--- The problem ---
Every line in the data below from the one containing "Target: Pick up" down to the one containing "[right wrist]", both included, must be retyped exactly; no other line is to appear.

*** Data shown Section Begins ***

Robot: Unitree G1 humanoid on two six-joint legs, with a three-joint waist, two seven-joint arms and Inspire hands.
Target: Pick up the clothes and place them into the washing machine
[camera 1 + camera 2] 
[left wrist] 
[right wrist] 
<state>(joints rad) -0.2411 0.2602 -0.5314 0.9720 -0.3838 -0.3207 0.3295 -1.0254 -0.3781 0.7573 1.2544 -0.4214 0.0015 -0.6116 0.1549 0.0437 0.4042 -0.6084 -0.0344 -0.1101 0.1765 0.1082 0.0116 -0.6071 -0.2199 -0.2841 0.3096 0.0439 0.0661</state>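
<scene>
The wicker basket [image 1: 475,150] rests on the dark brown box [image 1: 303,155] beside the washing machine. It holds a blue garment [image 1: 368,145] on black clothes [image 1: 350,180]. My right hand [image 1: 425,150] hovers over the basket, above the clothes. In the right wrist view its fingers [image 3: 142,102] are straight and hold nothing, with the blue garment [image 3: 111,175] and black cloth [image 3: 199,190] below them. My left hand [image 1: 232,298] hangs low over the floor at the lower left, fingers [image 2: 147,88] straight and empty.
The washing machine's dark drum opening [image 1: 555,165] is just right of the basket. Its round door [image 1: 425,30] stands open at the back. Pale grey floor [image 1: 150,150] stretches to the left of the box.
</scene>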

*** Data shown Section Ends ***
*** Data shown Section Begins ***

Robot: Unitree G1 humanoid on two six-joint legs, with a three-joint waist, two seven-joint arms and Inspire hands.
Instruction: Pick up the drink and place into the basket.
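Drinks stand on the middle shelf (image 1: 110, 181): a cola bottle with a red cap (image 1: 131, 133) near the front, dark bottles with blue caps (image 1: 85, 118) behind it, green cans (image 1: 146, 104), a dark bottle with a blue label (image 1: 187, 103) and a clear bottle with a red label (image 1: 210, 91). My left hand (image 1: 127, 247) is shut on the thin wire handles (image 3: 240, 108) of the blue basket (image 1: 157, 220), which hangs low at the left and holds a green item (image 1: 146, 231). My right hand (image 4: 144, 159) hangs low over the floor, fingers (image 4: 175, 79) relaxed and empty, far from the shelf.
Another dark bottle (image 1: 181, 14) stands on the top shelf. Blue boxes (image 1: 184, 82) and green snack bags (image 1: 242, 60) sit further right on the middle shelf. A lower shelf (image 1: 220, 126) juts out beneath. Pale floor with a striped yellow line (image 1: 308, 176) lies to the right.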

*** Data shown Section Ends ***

--- Response to the task ---
Target: Pick up the clothes and place them into the washing machine
[camera 1 + camera 2] 
[left wrist] 
[right wrist] 

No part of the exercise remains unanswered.